**Data provided:**
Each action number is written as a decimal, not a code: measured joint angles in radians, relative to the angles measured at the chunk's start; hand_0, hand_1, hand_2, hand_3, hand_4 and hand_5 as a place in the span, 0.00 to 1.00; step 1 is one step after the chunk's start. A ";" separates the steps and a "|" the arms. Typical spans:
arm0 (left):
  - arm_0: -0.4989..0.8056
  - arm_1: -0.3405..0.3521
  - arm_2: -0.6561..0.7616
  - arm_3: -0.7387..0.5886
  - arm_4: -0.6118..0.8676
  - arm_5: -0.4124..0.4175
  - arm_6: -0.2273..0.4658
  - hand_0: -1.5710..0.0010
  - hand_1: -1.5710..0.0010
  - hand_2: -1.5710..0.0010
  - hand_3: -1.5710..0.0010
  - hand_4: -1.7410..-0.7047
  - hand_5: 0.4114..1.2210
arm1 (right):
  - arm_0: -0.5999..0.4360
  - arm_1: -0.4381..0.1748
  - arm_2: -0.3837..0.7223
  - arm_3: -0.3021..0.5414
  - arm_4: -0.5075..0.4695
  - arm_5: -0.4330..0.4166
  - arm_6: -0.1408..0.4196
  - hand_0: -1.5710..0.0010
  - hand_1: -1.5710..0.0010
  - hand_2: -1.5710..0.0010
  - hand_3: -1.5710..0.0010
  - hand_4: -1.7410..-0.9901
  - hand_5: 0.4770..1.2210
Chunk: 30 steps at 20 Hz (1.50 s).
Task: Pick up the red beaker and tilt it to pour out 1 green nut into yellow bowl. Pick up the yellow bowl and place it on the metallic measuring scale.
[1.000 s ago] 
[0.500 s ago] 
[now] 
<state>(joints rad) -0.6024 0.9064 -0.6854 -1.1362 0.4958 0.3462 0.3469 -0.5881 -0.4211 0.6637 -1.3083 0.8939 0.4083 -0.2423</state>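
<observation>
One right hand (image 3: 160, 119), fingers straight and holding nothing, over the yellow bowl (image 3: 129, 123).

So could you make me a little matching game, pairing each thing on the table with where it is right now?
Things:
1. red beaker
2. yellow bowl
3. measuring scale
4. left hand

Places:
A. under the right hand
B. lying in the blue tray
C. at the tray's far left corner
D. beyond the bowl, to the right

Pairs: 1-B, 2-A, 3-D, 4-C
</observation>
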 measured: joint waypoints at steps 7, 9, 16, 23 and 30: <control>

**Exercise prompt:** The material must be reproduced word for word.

**Finished exercise:**
Each action number is written as a decimal, not a code: measured joint angles in radians, relative to the angles measured at the chunk's start; hand_0, hand_1, hand_2, hand_3, hand_4 and hand_5 as a place in the span, 0.00 to 1.00; step 1 is one step after the chunk's start. A ";" separates the steps and a "|" the arms. Typical spans:
arm0 (left):
  - arm_0: -0.4989..0.8056
  - arm_1: -0.3405..0.3521
  - arm_2: -0.6561..0.7616
  - arm_3: -0.7387..0.5886
  - arm_4: -0.6118..0.8676
  - arm_5: -0.4124..0.4175
  - arm_6: -0.2273..0.4658
  - hand_0: -1.5710..0.0010
  - hand_1: -1.5710..0.0010
  - hand_2: -1.5710..0.0010
  - hand_3: -1.5710..0.0010
  - hand_4: -1.7410..-0.7047
  - hand_5: 0.4114..1.2210
arm1 (right):
  - arm_0: -0.5999..0.4360
  - arm_1: -0.4381..0.1748
  - arm_2: -0.3837..0.7223
  - arm_3: -0.3021..0.5414
  - arm_4: -0.5075..0.4695
  - arm_5: -0.4330..0.4166
  - arm_6: -0.1408..0.4196
  - hand_0: -1.5710..0.0010
  - hand_1: -1.5710..0.0010
  - hand_2: -1.5710..0.0010
  - hand_3: -1.5710..0.0010
  - hand_4: -1.7410..-0.9901
  - hand_5: 0.4770..1.2210
Chunk: 30 steps at 20 Hz (1.50 s).
Task: Pick up the red beaker and tilt it to pour out 1 green nut into yellow bowl. Pick up the yellow bowl and place it on the metallic measuring scale.
[1.000 s ago] 
[0.500 s ago] 
[now] 
<state>(joints rad) -0.6024 0.9064 -0.6854 -1.1362 0.4958 0.3462 0.3469 -0.5881 -0.4211 0.6637 -1.3083 0.8939 0.4083 -0.2423</state>
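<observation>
One right hand (image 3: 160, 119), fingers straight and holding nothing, over the yellow bowl (image 3: 129, 123).

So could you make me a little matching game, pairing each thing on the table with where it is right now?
Things:
1. red beaker
2. yellow bowl
3. measuring scale
4. left hand

Places:
A. under the right hand
B. lying in the blue tray
C. at the tray's far left corner
D. beyond the bowl, to the right

Pairs: 1-B, 2-A, 3-D, 4-C
</observation>
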 measured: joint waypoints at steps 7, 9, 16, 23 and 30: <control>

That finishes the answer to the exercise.